> [Work instructions]:
Using the data below, return every line that holds the word "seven".

> [Collection entries]:
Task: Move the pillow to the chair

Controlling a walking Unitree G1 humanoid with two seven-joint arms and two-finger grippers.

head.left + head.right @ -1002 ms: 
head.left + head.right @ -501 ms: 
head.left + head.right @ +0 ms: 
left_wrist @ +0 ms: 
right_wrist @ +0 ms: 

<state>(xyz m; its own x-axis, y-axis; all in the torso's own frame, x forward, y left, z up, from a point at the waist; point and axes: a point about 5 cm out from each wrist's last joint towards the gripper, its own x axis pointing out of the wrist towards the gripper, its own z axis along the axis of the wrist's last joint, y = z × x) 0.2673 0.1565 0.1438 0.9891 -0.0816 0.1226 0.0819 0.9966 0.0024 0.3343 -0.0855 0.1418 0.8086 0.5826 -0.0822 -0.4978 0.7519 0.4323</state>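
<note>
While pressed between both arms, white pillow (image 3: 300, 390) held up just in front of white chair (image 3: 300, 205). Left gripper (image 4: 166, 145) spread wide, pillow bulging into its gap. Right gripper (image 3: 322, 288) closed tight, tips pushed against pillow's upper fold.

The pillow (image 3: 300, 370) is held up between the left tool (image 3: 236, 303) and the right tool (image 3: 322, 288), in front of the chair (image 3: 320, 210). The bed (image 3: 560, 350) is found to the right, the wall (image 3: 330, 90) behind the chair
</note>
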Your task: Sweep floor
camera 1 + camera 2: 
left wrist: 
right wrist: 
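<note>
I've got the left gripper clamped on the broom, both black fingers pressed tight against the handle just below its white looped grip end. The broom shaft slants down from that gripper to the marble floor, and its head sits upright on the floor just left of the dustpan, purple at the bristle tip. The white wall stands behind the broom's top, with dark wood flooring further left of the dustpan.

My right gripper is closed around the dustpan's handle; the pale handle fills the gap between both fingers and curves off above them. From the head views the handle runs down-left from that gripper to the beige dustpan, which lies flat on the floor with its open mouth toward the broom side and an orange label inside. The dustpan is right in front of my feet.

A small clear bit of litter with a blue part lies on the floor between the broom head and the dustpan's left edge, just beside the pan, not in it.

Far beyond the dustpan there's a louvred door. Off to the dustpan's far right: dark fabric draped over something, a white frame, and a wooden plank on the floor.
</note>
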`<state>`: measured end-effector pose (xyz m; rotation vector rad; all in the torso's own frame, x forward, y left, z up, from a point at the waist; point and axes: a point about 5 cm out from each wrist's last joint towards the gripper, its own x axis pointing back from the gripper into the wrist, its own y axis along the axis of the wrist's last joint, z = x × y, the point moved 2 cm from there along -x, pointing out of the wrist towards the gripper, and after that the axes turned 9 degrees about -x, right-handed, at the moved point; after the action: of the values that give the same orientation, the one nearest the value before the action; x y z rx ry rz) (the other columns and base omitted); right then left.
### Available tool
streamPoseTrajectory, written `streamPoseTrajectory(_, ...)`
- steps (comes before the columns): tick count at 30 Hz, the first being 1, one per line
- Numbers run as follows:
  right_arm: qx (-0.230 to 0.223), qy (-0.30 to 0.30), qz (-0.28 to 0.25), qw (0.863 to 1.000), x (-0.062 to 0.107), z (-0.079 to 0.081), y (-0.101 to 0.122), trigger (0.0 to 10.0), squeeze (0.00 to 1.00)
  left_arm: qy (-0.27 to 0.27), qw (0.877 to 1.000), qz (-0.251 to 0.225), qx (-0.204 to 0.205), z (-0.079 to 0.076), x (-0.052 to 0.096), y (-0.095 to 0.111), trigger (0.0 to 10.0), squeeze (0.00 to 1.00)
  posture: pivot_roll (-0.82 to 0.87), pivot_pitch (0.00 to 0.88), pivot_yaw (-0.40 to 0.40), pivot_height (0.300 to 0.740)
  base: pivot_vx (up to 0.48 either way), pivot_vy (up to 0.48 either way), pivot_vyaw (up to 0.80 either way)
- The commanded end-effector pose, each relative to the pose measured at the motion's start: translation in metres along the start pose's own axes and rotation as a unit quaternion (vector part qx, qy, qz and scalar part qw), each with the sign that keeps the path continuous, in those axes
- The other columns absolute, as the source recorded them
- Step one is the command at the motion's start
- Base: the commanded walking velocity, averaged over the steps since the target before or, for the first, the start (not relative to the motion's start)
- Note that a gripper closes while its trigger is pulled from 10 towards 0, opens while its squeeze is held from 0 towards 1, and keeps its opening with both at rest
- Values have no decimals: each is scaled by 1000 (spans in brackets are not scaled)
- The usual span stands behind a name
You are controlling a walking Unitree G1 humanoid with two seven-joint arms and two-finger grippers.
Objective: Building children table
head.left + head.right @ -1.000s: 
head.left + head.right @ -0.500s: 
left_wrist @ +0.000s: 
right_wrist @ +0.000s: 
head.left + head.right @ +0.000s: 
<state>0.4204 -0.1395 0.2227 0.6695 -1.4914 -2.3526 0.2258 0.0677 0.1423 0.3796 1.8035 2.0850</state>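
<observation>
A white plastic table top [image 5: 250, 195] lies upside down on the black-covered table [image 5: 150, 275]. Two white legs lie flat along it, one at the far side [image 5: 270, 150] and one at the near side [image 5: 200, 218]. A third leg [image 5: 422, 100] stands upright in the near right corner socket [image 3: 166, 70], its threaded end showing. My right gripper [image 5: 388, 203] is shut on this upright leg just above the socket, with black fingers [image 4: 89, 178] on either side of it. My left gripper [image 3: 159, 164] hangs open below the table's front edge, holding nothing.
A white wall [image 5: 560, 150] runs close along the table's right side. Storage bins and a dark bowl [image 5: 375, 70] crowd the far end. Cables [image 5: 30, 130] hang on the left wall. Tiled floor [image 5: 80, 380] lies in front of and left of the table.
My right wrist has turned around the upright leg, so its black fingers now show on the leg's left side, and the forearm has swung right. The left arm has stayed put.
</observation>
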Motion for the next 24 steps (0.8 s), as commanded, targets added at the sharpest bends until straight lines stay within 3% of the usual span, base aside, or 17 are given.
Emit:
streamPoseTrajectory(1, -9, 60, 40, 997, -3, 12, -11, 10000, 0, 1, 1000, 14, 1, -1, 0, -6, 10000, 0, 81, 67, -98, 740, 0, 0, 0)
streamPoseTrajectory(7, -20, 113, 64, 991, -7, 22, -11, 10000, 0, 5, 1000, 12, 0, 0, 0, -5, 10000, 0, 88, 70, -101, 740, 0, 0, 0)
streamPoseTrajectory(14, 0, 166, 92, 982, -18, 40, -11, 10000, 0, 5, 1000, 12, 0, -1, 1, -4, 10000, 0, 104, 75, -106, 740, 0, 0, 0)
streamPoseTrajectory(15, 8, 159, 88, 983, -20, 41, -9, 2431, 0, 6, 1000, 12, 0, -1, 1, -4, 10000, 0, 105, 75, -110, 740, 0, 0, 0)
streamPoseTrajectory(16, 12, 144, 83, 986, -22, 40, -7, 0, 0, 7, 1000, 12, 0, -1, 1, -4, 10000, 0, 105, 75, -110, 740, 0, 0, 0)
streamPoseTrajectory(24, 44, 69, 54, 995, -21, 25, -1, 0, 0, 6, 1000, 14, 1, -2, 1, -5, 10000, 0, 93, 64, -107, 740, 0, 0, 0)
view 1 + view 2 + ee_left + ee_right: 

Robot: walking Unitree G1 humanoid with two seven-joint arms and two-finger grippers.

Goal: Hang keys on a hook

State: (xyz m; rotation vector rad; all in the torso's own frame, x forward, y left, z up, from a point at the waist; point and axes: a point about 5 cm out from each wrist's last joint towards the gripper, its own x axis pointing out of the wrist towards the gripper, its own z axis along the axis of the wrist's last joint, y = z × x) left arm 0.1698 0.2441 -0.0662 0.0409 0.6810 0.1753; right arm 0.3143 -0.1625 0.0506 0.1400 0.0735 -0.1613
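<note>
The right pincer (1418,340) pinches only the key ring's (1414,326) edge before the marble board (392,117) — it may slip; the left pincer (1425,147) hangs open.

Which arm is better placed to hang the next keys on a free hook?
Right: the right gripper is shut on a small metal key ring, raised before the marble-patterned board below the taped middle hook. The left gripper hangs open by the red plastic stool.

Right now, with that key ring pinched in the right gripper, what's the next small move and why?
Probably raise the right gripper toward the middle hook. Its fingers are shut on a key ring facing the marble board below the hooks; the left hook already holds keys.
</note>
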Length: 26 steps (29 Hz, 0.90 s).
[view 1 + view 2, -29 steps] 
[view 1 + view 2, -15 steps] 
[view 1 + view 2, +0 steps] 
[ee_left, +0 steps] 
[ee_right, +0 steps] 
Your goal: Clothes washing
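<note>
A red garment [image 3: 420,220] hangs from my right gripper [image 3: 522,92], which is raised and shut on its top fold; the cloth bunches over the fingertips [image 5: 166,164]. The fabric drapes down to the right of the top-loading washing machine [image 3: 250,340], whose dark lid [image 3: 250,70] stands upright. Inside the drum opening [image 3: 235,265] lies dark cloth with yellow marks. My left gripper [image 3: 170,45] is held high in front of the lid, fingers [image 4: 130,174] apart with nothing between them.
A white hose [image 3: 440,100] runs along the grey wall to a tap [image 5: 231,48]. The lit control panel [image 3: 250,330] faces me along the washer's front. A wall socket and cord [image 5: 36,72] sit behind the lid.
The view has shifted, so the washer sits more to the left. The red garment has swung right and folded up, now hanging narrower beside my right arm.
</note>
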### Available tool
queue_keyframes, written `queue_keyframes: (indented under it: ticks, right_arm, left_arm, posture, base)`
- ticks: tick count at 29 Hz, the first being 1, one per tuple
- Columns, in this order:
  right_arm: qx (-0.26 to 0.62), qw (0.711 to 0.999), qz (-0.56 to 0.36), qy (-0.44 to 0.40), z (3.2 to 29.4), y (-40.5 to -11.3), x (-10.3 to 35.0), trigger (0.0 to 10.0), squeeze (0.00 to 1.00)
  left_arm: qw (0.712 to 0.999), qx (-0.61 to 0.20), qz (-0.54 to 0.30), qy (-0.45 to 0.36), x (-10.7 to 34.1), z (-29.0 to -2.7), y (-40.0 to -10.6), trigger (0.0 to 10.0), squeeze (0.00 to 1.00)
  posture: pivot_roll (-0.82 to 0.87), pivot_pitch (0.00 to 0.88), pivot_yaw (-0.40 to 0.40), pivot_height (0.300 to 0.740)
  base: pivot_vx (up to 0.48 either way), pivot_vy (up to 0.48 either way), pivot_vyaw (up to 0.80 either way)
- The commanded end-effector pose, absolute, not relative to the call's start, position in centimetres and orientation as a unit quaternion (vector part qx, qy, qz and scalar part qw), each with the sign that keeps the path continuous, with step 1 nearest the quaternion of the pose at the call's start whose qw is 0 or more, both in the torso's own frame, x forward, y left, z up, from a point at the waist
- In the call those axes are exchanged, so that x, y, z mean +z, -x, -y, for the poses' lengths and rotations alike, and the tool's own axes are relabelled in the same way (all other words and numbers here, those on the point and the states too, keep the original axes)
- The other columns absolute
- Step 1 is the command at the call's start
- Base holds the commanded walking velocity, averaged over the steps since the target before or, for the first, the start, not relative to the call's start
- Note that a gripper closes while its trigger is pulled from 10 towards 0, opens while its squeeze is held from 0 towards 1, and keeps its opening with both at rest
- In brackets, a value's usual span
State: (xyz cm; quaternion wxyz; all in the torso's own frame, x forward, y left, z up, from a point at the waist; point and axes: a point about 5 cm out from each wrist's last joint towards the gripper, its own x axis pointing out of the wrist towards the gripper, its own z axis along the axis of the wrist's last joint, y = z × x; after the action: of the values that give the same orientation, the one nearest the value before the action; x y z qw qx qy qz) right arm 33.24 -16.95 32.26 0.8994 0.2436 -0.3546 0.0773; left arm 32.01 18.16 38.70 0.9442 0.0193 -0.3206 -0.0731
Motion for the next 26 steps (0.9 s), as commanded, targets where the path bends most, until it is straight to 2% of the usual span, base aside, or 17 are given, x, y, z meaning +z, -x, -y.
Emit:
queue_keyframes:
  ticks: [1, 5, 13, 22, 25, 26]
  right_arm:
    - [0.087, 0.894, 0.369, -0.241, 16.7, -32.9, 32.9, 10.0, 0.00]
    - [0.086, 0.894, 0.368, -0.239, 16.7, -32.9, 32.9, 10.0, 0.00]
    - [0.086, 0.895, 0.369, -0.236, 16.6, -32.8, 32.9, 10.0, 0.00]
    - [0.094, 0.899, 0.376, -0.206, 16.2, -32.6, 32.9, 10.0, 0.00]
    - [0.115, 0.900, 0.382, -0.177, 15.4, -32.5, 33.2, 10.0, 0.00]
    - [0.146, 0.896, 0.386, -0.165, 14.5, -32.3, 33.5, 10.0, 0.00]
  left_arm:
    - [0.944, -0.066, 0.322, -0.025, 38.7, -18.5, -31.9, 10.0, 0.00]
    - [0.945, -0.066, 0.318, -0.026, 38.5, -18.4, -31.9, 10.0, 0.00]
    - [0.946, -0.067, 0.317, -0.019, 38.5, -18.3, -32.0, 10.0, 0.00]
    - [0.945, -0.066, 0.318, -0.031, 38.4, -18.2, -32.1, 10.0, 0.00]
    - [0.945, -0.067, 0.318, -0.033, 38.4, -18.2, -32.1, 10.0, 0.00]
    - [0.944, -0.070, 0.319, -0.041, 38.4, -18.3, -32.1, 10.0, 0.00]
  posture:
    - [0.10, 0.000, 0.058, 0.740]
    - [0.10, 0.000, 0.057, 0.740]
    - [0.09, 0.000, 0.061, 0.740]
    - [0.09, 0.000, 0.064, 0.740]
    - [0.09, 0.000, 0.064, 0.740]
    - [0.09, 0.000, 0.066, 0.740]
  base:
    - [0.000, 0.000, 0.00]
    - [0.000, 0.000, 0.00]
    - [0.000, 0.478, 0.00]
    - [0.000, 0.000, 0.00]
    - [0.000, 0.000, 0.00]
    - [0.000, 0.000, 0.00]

> [Solved exercise]:
Controlling a walking Unitree G1 humanoid with two seven-joint arms and two-finger grippers.
You are controlling a walking Unitree G1 humanoid with two seven-joint arms and two-finger grippers.
Robot: walking Unitree G1 humanoid with two seven-joint arms and two-finger grippers.

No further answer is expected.